* [About this exercise]: Each entry below should be printed exactly as given.

* [Stored records]:
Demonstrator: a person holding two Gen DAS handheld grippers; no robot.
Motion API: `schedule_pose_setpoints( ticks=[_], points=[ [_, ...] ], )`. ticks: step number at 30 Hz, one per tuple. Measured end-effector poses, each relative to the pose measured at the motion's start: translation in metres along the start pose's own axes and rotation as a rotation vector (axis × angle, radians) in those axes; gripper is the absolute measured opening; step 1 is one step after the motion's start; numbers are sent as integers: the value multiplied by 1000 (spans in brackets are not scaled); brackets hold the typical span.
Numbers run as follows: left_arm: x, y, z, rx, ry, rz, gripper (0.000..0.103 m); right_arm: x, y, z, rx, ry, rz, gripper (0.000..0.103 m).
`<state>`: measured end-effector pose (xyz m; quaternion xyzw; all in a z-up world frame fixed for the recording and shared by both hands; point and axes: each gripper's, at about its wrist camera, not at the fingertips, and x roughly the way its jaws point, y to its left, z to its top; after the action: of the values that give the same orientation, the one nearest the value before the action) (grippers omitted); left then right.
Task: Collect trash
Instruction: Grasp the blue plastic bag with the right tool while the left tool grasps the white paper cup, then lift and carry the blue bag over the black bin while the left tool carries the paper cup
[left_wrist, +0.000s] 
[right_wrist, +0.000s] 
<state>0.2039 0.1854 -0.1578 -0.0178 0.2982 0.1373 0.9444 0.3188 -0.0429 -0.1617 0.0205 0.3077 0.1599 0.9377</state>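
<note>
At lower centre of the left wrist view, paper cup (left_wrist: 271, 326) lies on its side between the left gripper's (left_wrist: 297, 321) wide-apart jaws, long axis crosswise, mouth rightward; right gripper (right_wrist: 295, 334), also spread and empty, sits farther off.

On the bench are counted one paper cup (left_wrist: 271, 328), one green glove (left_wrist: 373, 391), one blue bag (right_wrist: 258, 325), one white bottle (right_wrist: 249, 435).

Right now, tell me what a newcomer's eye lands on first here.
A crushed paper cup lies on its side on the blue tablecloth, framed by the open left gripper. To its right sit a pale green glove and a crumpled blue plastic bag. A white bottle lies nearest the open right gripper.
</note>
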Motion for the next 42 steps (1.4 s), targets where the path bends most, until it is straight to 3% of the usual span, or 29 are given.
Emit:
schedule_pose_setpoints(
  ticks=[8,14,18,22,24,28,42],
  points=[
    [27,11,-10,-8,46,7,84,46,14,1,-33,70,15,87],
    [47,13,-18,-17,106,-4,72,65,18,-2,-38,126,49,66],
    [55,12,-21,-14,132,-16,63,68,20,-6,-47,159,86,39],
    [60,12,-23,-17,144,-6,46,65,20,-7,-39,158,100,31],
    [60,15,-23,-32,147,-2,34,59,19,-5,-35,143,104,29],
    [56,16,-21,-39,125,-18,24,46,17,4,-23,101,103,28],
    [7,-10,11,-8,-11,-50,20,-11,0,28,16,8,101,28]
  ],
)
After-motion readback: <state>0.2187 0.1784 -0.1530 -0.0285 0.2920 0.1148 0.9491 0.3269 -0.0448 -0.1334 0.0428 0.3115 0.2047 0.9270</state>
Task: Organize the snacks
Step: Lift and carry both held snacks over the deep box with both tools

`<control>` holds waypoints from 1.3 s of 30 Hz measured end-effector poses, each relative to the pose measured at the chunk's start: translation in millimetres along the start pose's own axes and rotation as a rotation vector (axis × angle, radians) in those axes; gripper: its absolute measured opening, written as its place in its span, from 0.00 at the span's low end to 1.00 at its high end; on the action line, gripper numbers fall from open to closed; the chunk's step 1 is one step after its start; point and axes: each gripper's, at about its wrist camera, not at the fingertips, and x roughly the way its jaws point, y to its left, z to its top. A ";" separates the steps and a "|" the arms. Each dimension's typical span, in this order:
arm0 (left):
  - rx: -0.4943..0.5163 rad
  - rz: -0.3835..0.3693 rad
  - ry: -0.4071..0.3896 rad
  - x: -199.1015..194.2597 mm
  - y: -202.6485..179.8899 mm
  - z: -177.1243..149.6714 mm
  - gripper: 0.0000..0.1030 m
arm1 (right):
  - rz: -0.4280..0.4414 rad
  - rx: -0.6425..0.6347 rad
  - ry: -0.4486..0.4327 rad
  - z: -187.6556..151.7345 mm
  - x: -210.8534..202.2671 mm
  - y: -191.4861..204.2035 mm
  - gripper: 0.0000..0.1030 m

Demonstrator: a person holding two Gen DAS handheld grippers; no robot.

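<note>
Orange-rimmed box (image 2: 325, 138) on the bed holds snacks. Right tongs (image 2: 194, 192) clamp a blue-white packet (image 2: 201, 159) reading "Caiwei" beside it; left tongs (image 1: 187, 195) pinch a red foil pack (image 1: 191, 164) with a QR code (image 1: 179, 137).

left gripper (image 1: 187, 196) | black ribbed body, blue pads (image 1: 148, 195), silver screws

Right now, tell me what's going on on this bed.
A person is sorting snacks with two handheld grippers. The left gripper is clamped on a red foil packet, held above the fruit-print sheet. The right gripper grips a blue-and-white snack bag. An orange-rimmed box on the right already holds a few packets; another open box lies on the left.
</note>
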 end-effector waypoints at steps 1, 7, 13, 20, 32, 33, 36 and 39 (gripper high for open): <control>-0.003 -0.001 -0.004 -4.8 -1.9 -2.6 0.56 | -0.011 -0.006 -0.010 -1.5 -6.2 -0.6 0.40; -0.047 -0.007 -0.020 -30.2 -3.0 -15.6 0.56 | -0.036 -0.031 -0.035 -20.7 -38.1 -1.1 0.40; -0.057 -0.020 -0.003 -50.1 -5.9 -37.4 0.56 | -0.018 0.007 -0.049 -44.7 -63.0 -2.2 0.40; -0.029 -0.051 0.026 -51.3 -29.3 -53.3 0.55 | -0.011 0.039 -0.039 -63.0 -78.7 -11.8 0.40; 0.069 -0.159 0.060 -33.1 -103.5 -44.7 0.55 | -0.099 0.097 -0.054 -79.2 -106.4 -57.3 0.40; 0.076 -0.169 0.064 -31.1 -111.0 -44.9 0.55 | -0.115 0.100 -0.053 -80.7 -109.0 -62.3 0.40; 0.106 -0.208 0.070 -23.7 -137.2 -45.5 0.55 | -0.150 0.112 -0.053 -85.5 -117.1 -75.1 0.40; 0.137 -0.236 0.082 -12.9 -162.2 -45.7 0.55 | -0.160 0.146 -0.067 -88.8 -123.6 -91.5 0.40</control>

* [Problem solution]:
Demonstrator: a person holding two Gen DAS handheld grippers; no robot.
Motion API: `schedule_pose_setpoints( ticks=[_], points=[ [_, ...] ], )`. ticks: step number at 30 Hz, one per tuple. Measured end-effector poses, each relative to the pose measured at the motion's start: translation in metres along the start pose's own axes and rotation as a rotation vector (axis × angle, radians) in those axes; gripper is the absolute measured opening; step 1 is one step after the motion's start; numbers are sent as integers: the value multiplied by 1000 (spans in brackets are not scaled); brackets hold the typical span.
Numbers run as follows: left_arm: x, y, z, rx, ry, rz, gripper (0.000..0.103 m); right_arm: x, y, z, rx, ry, rz, gripper (0.000..0.103 m).
`<state>`: measured end-effector pose (xyz m; quaternion xyzw; all in a z-up world frame fixed for the recording and shared by both hands; point and axes: each gripper's, at about its wrist camera, not at the fingertips, and x roughly the way its jaws point, y to its left, z to its top; after the action: of the values that give the same orientation, the one nearest the value before the action) (grippers omitted); left then right.
Task: Collect trash
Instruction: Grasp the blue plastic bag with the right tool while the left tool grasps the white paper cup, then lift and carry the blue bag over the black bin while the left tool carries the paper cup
[left_wrist, +0.000s] 
[right_wrist, +0.000s] 
<state>0.2039 0.1854 -0.1578 -0.0178 0.2982 0.1373 0.9444 0.3188 -0.0429 -0.1617 0.0205 0.3077 0.1599 0.9377</state>
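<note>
At lower centre of the left wrist view, paper cup (left_wrist: 271, 326) lies on its side between the left gripper's (left_wrist: 297, 321) wide-apart jaws, long axis crosswise, mouth rightward; right gripper (right_wrist: 295, 334), also spread and empty, sits farther off.

On the bench are counted one paper cup (left_wrist: 271, 328), one green glove (left_wrist: 373, 391), one blue bag (right_wrist: 258, 325), one white bottle (right_wrist: 249, 435).

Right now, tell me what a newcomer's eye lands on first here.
A crushed paper cup lies on its side on the blue tablecloth, framed by the open left gripper. To its right sit a pale green glove and a crumpled blue plastic bag. A white bottle lies nearest the open right gripper.
</note>
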Motion for the next 42 steps (1.4 s), targets where the path bends most, until it is straight to 3% of the usual span, or 29 are given.
Emit:
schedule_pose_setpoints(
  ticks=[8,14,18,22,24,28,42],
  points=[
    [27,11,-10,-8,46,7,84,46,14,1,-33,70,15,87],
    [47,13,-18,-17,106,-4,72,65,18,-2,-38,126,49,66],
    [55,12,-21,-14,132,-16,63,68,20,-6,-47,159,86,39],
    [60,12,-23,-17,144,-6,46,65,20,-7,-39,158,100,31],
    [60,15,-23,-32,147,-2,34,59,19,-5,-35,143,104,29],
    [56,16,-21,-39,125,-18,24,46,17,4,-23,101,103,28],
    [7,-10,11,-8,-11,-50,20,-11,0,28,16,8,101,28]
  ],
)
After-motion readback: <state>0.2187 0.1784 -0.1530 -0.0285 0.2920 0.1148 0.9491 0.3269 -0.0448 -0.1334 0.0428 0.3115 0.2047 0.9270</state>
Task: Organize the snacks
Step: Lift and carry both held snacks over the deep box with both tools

`<control>` holds waypoints from 1.3 s of 30 Hz measured end-effector poses, each relative to the pose measured at the chunk's start: translation in millimetres along the start pose's own axes and rotation as a rotation vector (axis × angle, radians) in those axes; gripper: its absolute measured opening, written as its place in its span, from 0.00 at the span's low end to 1.00 at its high end; on the action line, gripper numbers fall from open to closed; the chunk's step 1 is one step after its start; point and axes: each gripper's, at about its wrist camera, not at the fingertips, and x roughly the way its jaws point, y to its left, z to its top. A ";" separates the steps and a "|" the arms. Each dimension's typical span, in this order:
arm0 (left):
  - rx: -0.4943..0.5163 rad
  - rz: -0.3835..0.3693 rad
  - ry: -0.4071..0.3896 rad
  - x: -199.1015..194.2597 mm
  - y: -202.6485..179.8899 mm
  - z: -177.1243..149.6714 mm
  - gripper: 0.0000..0.1030 m
arm1 (right):
  - rz: -0.4280..0.4414 rad
  - rx: -0.6425..0.6347 rad
  - ry: -0.4486..0.4327 rad
  - z: -187.6556..151.7345 mm
  - x: -210.8534..202.2671 mm
  - y: -191.4861..204.2035 mm
  - gripper: 0.0000..0.1030 m

Demonstrator: a person holding two Gen DAS handheld grippers; no robot.

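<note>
Orange-rimmed box (image 2: 325, 138) on the bed holds snacks. Right tongs (image 2: 194, 192) clamp a blue-white packet (image 2: 201, 159) reading "Caiwei" beside it; left tongs (image 1: 187, 195) pinch a red foil pack (image 1: 191, 164) with a QR code (image 1: 179, 137).

left gripper (image 1: 187, 196) | black ribbed body, blue pads (image 1: 148, 195), silver screws

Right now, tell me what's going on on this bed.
A person is sorting snacks with two handheld grippers. The left gripper is clamped on a red foil packet, held above the fruit-print sheet. The right gripper grips a blue-and-white snack bag. An orange-rimmed box on the right already holds a few packets; another open box lies on the left.
</note>
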 end-effector waypoints at steps 1, 7, 13, 20, 32, 33, 36 and 39 (gripper high for open): <control>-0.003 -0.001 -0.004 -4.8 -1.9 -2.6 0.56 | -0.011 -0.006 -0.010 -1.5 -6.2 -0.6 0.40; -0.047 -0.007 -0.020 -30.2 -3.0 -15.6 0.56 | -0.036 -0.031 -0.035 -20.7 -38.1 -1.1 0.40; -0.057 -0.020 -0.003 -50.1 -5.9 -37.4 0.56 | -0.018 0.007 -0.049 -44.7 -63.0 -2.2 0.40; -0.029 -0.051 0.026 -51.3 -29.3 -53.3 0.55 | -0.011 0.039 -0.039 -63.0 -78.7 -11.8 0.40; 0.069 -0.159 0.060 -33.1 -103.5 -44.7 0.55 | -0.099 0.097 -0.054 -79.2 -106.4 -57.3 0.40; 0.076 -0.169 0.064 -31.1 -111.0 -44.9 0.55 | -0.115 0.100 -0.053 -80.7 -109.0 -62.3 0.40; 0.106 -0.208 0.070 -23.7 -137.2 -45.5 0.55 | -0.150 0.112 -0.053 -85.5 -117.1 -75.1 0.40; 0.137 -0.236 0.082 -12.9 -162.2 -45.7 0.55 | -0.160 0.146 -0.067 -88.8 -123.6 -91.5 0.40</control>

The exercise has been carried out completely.